Work required:
Taking the line with "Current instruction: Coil" as the first and the last line of the listing as the final one, please copy exactly those lines and no others, without pictures.

Information provided:

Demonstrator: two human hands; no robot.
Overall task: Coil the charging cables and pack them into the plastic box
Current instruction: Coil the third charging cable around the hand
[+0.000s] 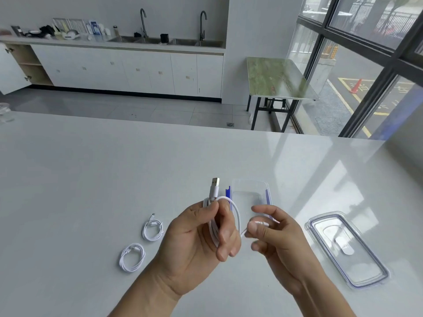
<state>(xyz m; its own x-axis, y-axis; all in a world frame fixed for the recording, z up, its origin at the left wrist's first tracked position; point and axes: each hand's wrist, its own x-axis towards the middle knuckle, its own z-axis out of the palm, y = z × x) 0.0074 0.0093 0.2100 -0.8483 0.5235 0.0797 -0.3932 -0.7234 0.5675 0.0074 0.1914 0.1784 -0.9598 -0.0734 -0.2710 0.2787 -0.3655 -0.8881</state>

Task result:
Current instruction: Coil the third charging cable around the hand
[+0.000s] 
<state>(xyz m; its own x-axis, y-axis; all in a world frame fixed for the recording, z up, its origin at the left wrist's first tracked position; point and axes: each hand's wrist, its own x-axis towards the middle knuckle, its own z-axis out of the palm, y = z × x) 0.0074 0.0093 0.2100 -0.8483 0.5235 0.0797 -0.3932 -0.7234 0.5675 0.0074 0.1914 0.1784 -0.9598 -0.0734 -0.2710 0.2787 -0.3655 -0.8881</state>

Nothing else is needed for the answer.